— EXERCISE DIRECTIONS —
Look for the line containing "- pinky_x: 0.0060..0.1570" in the listing below. Retype that line and every subsequent line through the last one, and only those.

*** Opening INPUT DATA ***

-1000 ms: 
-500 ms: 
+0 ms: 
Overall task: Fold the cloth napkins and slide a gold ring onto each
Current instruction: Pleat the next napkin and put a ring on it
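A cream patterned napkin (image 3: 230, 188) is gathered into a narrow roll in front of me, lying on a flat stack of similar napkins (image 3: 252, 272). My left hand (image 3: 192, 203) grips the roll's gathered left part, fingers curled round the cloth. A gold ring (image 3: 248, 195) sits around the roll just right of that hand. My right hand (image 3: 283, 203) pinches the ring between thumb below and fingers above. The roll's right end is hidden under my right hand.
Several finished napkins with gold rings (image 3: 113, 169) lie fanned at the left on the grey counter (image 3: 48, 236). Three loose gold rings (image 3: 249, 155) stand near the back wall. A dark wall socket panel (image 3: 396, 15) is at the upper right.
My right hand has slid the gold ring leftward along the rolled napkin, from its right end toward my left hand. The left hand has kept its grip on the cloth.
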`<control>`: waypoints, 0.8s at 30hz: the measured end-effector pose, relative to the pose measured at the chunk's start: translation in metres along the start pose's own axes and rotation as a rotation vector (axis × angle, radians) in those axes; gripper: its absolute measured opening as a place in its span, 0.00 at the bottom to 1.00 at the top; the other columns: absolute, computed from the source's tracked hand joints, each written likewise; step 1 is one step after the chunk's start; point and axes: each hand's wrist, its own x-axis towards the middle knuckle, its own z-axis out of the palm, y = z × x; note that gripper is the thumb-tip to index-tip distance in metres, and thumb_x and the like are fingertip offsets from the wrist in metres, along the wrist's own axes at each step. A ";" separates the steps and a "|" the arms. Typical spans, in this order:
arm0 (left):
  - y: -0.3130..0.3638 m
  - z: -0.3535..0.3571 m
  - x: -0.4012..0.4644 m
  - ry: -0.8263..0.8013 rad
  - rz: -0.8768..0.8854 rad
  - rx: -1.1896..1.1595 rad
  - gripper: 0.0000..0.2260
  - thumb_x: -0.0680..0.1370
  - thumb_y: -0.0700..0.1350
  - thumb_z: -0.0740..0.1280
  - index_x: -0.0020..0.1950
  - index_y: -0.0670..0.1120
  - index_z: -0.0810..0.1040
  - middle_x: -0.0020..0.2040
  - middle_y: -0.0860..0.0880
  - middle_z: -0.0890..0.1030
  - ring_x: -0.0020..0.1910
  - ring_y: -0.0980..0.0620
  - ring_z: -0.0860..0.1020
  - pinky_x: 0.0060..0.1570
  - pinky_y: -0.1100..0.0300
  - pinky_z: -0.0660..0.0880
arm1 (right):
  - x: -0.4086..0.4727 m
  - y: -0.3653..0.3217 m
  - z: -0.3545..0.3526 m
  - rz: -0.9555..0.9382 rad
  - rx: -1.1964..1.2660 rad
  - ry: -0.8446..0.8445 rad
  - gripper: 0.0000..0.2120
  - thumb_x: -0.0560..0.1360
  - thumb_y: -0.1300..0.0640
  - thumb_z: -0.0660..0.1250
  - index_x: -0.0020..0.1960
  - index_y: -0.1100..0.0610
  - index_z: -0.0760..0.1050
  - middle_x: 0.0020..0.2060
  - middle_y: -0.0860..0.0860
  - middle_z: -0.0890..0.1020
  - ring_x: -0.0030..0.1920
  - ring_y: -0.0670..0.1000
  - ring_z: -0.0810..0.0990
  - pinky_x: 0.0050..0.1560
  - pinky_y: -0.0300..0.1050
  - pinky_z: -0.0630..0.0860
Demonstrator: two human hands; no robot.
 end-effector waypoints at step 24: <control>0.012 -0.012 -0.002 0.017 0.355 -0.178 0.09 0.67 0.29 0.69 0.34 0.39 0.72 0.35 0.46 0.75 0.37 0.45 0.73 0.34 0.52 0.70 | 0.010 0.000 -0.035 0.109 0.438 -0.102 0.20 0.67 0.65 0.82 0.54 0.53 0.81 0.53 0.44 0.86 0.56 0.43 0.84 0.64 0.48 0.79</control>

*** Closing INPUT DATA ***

— FINAL ANSWER —
  - pinky_x: 0.0060..0.1570
  - pinky_y: -0.1100..0.0300
  - pinky_z: -0.0660..0.0880
arm1 (right):
  - x: -0.4086..0.4727 m
  - y: -0.3653..0.3217 m
  - z: -0.3545..0.3526 m
  - rz: -0.9555..0.9382 rad
  - rx: -1.1964..1.2660 rad
  - ry: -0.8446..0.8445 rad
  - gripper: 0.0000..0.2120
  - thumb_x: -0.0560..0.1360
  - thumb_y: -0.1300..0.0640
  - thumb_z: -0.0660..0.1250
  - index_x: -0.0020..0.1960
  - index_y: -0.1100..0.0610
  - index_z: -0.0760..0.1050
  - middle_x: 0.0020..0.2060
  - middle_y: -0.0860..0.0860
  - middle_z: -0.0890..0.1020
  - ring_x: -0.0030..0.1920
  - ring_y: -0.0670..0.1000
  - ring_z: -0.0810..0.0990
  - pinky_x: 0.0050..0.1560
  - pinky_y: -0.0300..0.1050
  - pinky_z: -0.0630..0.0860
Demonstrator: two human hands; no robot.
 end-effector waypoints at step 24: <control>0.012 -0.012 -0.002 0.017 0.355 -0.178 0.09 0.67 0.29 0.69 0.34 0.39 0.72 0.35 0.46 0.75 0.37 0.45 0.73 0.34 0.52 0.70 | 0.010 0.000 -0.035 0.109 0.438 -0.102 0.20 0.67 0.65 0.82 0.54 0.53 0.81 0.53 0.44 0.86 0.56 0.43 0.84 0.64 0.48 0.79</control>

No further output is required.